0
votes

I'm trying to load a JSON directly into a new Google BigQuery table, without converting it to a CSV.

The JSON I receive is in the following format:

{'columns': ['Month ', 'Product ', 'Customer', 'sales_qty', 'net_sales'],
 'data': [['201701', '001117', 'C00899', 72.0, 27400.0], ['201701', '001117', 'C00954', 72.0, 32640.0]]}

I need to be able to programmatically create the table as the schema might vary, so I'm using the autodetect option in JobConfig (works fine with CSVs)

I wrote the following snippet of code:

json_object = json.loads(my_json)
gbqclient = bigquery.Client.from_service_account_json(GBQ_JSON_KEY)
dataset_ref = gbqclient.dataset(GBQ_DATASET)
table_ref = dataset_ref.table(GBQ_TABLE)

# job config for layout JSON
job_config = bigquery.LoadJobConfig()
job_config.source_format = bigquery.SourceFormat.NEWLINE_DELIMITED_JSON
#job_config.skip_leading_rows = 0
job_config.autodetect = True

# push data
job = gbqclient.load_table_from_json(json_object , table_ref, job_config = job_config)
pass

This connects properly to GBQ but the upload job then fails with an error saying:

Error while reading data, error message: Failed to parse JSON: No active field found.; ParsedString returned false

I understand the JSON format i'm using is not a NEWLINE_DELIMITED_JSON, I am looking for help as to how to convert the JSON in a format readable by the BigQuery APIs.

Thanks!

1
Please let me know if this works for you.Mahboob

1 Answers

1
votes

Your JSON object is not correct. You need to have an array of rows. The rows are key:value element.

Like this

data = [
  {
    'Month':'201701',
    'Product':'001117',
    'Customer':'C00899',
    'sales_qty':72.0, 
    'net_sales':27400.0
  },
  {
    'Month':'201701',
    'Product':'001117',
    'Customer':'C00954',
    'sales_qty':72.0, 
    'net_sales':32640.0
  },
]

Transform your current JSON to got one like this.

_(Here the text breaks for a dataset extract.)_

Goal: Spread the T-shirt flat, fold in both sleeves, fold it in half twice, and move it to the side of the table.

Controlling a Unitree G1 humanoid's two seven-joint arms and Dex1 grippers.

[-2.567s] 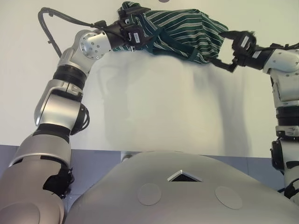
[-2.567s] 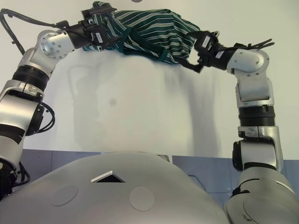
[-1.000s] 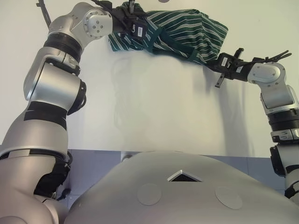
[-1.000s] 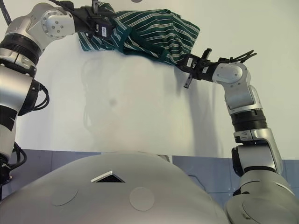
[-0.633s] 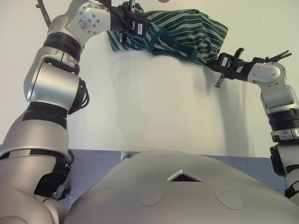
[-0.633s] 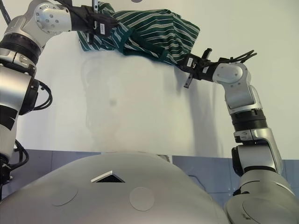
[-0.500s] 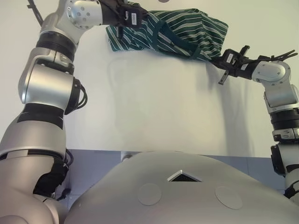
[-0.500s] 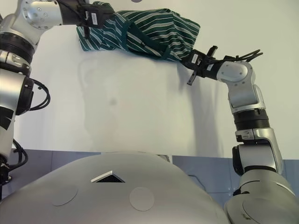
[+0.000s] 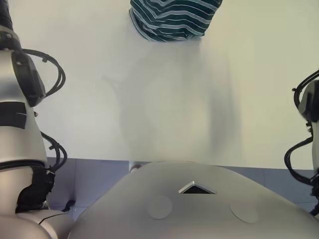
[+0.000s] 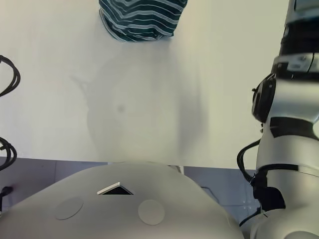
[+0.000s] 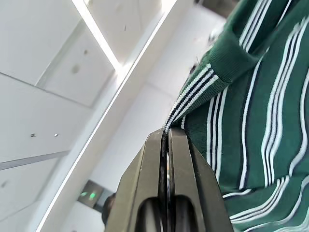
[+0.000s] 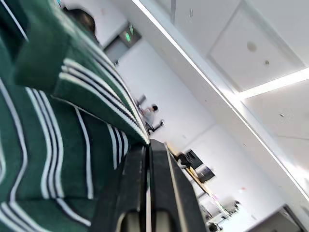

Here a sample code to translate your entry to the data expected

    entry = {'columns': ['Month ', 'Product ', 'Customer', 'sales_qty', 'net_sales'],
           'data': [['201701', '001117', 'C00899', 72.0, 27400.0], ['201701', '001117', 'C00954', 72.0, 32640.0]]}

    c = entry['columns']
    data=[]
    for d in entry['data']:
        row={}
        for i in range(len(c)):
            row[c[i]] = d[i]
        data.append(row)
    print(data)

Note: my python skill is low, but it works